### Supplied information ###

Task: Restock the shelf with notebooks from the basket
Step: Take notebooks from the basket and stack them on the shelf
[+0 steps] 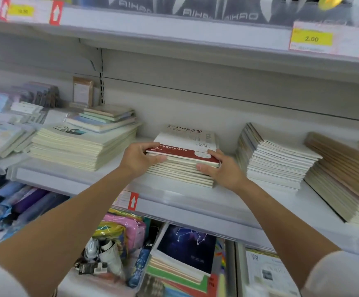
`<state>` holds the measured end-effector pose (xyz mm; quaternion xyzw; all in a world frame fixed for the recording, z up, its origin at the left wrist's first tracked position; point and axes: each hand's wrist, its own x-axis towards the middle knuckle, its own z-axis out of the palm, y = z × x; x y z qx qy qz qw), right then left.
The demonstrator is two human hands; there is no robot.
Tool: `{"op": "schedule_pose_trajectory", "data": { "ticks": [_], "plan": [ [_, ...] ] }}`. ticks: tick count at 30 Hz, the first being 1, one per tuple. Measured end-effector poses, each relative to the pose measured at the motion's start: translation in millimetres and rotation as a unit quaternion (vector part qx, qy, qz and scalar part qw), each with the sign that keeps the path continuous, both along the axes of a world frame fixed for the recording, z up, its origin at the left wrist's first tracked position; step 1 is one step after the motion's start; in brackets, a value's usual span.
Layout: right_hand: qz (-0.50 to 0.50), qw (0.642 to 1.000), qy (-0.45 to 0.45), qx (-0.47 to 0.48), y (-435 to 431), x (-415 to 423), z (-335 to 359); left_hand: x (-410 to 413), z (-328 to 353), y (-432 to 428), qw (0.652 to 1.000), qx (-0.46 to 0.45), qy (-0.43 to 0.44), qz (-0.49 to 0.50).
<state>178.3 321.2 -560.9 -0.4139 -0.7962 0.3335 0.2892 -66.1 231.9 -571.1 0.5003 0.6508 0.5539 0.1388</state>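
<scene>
A stack of notebooks (180,171) lies on the white middle shelf (174,196). Its top one has a red and white cover (187,152) reading "Struggle Life". Behind it a white "DREAM" notebook (190,136) leans on the pile. My left hand (139,158) grips the left end of the upper notebooks, thumb on the red cover. My right hand (219,168) holds the right end, fingers curled round the edges. The basket is not in view.
A wide cream pile of notebooks (82,146) lies left of my stack. A tall white pile (277,159) and a slanted brown pile (343,174) stand to the right. The shelf below holds a starry notebook (187,247) and pencil cases (123,230). A price-tag rail (311,38) runs overhead.
</scene>
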Motion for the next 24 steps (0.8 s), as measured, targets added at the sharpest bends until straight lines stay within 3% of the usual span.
{"op": "schedule_pose_trajectory", "data": {
  "ticks": [6,11,15,19,24],
  "plan": [
    [0.007,0.999,0.036,-0.027,4.3,-2.6,-0.5,-2.2,-1.4,3.1,1.0,-0.008,0.007,-0.005],
    [0.016,0.983,0.142,-0.119,4.0,-4.9,-1.7,-1.6,-3.4,5.9,0.999,-0.022,-0.021,-0.022],
    [0.001,0.98,0.16,-0.121,3.7,-11.0,-4.4,-1.2,-6.4,13.8,0.999,-0.009,0.023,-0.03],
    [-0.018,0.981,0.149,-0.123,3.7,-17.3,-5.4,-6.1,-7.8,19.8,0.999,-0.019,-0.021,-0.043],
    [0.019,0.992,0.086,-0.09,5.1,-11.0,-0.2,-11.1,-5.5,14.5,0.996,-0.035,-0.013,-0.082]
  ]
}}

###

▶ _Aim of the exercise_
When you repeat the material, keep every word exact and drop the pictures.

▶ _Solution below_
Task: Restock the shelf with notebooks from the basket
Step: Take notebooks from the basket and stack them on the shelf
[+0 steps] 
`<state>` holds the measured end-effector pose (xyz mm; quaternion xyzw; all in a world frame fixed for the recording, z up, its origin at the left wrist's first tracked position; point and axes: each hand's wrist, its own x-axis towards the middle knuckle, its own z-axis out of the palm, y = z × x; x y z qx qy qz qw), right then left.
The demonstrator is two human hands; there is no robot.
Tool: `{"op": "schedule_pose_trajectory", "data": { "ticks": [_], "plan": [ [_, ...] ] }}`. ticks: tick count at 30 Hz, the first being 1, one per tuple. Measured end-effector poses, each relative to the pose measured at the motion's start: translation in millimetres and rotation as a unit quaternion (vector part qx, qy, qz and scalar part qw), each with the sign that keeps the path continuous, both along the axes of a world frame fixed for the recording, z up, its origin at the left wrist's first tracked position; step 1 is one step after the motion's start; in brackets, a value's usual span.
Layout: right_hand: qz (-0.50 to 0.50), qw (0.642 to 1.000), qy (-0.45 to 0.45), qx (-0.47 to 0.48), y (-435 to 431), x (-415 to 423), z (-335 to 359); left_hand: x (-410 to 413), z (-328 to 353), y (-432 to 428), qw (0.652 to 1.000), qx (-0.46 to 0.45), qy (-0.43 to 0.44), qz (-0.49 to 0.50).
<state>178.3 321.2 -560.9 -0.4139 -0.7962 0.3335 0.2892 -66.1 231.9 -571.1 0.5003 0.6508 0.5539 0.1388</state>
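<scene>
A stack of notebooks (180,171) lies on the white middle shelf (174,196). Its top one has a red and white cover (187,152) reading "Struggle Life". Behind it a white "DREAM" notebook (190,136) leans on the pile. My left hand (139,158) grips the left end of the upper notebooks, thumb on the red cover. My right hand (219,168) holds the right end, fingers curled round the edges. The basket is not in view.
A wide cream pile of notebooks (82,146) lies left of my stack. A tall white pile (277,159) and a slanted brown pile (343,174) stand to the right. The shelf below holds a starry notebook (187,247) and pencil cases (123,230). A price-tag rail (311,38) runs overhead.
</scene>
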Motion for the next 24 steps (0.8 s), as measured, targets added at the sharpest bends until straight lines stay within 3% of the usual span.
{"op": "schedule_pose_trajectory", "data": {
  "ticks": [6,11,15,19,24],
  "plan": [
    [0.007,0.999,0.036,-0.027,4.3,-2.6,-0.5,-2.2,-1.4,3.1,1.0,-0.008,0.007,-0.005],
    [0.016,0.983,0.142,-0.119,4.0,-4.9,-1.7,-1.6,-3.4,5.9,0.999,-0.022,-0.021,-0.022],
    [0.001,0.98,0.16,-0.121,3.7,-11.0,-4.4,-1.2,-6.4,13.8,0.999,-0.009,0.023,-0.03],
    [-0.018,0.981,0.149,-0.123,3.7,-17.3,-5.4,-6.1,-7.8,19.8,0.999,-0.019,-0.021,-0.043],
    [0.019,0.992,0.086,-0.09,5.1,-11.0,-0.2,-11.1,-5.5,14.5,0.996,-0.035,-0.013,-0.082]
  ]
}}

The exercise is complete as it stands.